To see if there are complications from sickle cell anemia, doctors will sometimes also ask for various radiological examinations, such as:
- Chest X-ray to see the condition of the lungs, especially if it is suspected that the patient has acute chest syndrome which is characterized by chest pain and severe shortness of breath.
- CT scan to look for bone abnormalities caused by the death of many bone cells due to the ‘exhaustion’ of the bone marrow
- Doppler ultrasound for early detection of stroke risk
- Echocardiography to see the presence of swelling of the heart and hypertension in the pulmonary blood vessels
Symptom
Symptoms of crescent moon anemia seen since childhood, can even appear since infancy. The anemia experienced is severe enough that the sufferer looks pale, easily tired, weak, lethargic. In children, development can be slower than other children his age.
Although the disease is called crescent anemia, the symptoms are not only anemia. Other symptoms that often occur in patients are:
- Bone pain, especially in the bones in the lower limbs.
- Very easy to get infected
- Late sexual development
- Smaller stature than people his age
- Thin body
- Stroke at a young age
- Severe pain in the tips of the fingers and toes due to sudden constriction of blood vessels. In cases of severe constriction, deep, non-healing wounds can occur in the legs.
- Acute chest syndrome, which is characterized by fever, cough, severe chest pain
- Eyes bulge or visual acuity drops slowly
- The swollen heart is characterized by tightness and swelling in both lower limbs
- Gallstones that have occurred since childhood, characterized by intermittent right upper abdominal pain
- Erections that occur continuously without sexual stimulation
Treatment
Until now the treatment of sickle cell anemia is more to overcome the symptoms that appear, not to eliminate the disease.

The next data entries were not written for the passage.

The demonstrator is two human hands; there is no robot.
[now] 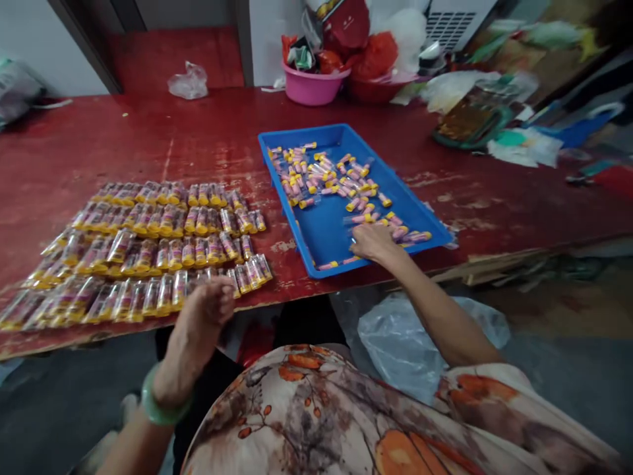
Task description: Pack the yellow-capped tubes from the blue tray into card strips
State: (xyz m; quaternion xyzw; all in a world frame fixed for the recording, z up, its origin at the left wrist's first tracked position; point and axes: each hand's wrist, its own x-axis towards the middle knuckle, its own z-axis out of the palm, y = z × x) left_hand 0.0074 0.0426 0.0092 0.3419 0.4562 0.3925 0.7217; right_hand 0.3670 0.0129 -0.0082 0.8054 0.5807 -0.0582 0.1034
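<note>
1. Tubes [321,173], pink inside with yellow ends, lie loose in the blue tray [319,227], mostly toward its far side and right edge as I view it.
2. Inside the tray's near part, my right hand [370,241] reaches down among them, fingers bent; motion blur means I cannot tell whether it grips 1.
3. Left of the tray, more tubes lie packed side by side in 4 rough rows [148,260], yellow ends toward me.
4. My left hand [205,307] is at the nearest row's right part, fingers curled in; I cannot tell if anything is held. Its wrist wears 1 green bangle [161,399].
5. Under all this is the red table [208,152], its surface scuffed.
6. Farther back I see a clear bag [188,82] and a filled pink basin [314,86]; a jug [472,115] sits beyond the tray to the right.
</note>
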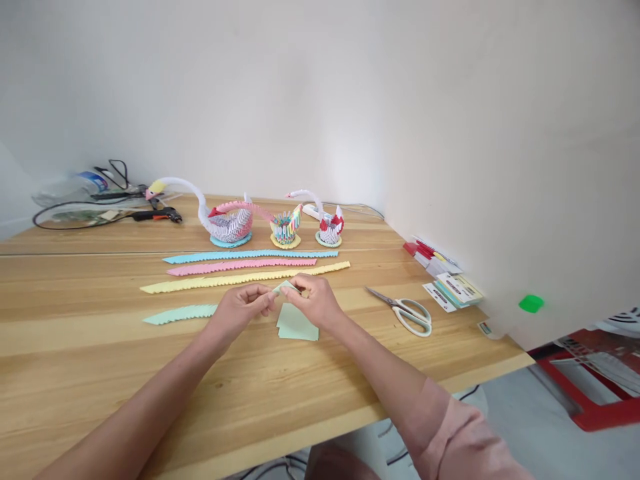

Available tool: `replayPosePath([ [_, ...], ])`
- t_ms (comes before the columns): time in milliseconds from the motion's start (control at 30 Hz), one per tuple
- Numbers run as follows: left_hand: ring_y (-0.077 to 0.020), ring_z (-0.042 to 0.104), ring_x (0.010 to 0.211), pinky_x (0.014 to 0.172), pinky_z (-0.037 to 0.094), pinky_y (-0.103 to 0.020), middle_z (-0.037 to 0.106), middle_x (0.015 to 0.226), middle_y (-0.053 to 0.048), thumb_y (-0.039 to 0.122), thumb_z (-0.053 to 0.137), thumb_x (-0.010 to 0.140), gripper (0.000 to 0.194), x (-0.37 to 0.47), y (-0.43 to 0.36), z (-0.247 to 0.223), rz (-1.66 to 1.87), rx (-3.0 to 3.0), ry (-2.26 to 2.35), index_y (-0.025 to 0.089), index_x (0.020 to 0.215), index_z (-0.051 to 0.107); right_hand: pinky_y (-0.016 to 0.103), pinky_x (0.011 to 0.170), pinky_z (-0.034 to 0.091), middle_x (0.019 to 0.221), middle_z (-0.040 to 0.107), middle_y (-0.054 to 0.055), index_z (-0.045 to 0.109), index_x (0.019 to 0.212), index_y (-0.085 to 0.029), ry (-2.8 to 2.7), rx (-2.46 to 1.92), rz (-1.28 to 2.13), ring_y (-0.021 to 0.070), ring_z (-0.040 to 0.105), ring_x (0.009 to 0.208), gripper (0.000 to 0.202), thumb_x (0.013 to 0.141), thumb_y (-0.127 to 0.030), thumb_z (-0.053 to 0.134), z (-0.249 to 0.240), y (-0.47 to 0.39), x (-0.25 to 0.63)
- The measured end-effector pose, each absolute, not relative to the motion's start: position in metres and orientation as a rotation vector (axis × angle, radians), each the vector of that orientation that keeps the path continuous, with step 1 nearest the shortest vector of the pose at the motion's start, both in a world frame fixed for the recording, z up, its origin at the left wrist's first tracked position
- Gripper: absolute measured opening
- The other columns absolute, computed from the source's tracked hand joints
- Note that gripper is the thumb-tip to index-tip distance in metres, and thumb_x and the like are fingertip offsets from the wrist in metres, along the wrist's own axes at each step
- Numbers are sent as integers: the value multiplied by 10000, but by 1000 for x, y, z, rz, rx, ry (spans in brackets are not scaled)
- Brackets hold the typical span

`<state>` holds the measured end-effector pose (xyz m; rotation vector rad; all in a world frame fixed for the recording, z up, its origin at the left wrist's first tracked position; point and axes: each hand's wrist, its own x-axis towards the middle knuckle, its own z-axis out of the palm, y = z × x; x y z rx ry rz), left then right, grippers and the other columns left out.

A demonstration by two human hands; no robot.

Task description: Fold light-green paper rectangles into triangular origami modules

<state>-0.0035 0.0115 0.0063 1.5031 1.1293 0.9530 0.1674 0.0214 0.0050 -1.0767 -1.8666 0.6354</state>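
Between my two hands is a small piece of folded green paper (284,287), raised a little over the table. My left hand (245,307) pinches its left side with thumb and fingertips. On the other side, my right hand (314,300) grips it the same way. Below them lies a stack of light green paper sheets (298,325), partly hidden by my right hand. A green strip of interlocked folded pieces (180,314) lies left of my left hand, its right end hidden behind that hand. Beyond my hands stretch yellow (245,277), pink (240,267) and blue (250,255) strips.
Scissors (405,311) lie right of my hands. Packs of coloured paper (453,291) rest against the right wall. Behind the strips stand a large paper swan (233,225), a multicoloured swan (286,229) and a small white-and-red swan (331,230). A glue gun (157,215) with cable sits back left.
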Motion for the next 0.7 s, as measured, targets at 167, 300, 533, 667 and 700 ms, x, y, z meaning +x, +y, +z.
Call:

Treatment to improve the condition of blood cells generally uses hydroxyurea. If people with sickle cell anemia experience severe pain, drugs containing opioids or the like may be given, such as methadone, morphine, fentanyl, or codeine. Sometimes antidepressants also need to be given to help reduce pain.
Because people with sickle cell anemia are susceptible to infection, they need vaccines to prevent some diseases. Among these are the pneumococcal, meningococcus, and influenza vaccines. If an infection has occurred, the doctor will consider giving antibiotics that can kill various types of bacteria. Vitamins such as folic acid are also needed for the formation of red blood cells.
If there are injuries to the fingertips, then proper wound care according to the doctor’s instructions is needed. In addition, if the anemia experienced is quite severe (especially if the hemoglobin level is below 6 mg/dl) then red blood cell transfusion is also needed.
There is now hope for a cure for sickle cell anemia, by means of a bone marrow transplant. The effectiveness of this treatment is still being studied.
Prevention
Until now sickle cell anemia can not be prevented. However, it is important to note that people with sickle cell anemia can pass the gene for the disease to their children.
Therefore, if someone with sickle cell anemia wants to have children, it is better to do genetic counseling with a doctor first to discuss the possibility of the child having the same disease as well.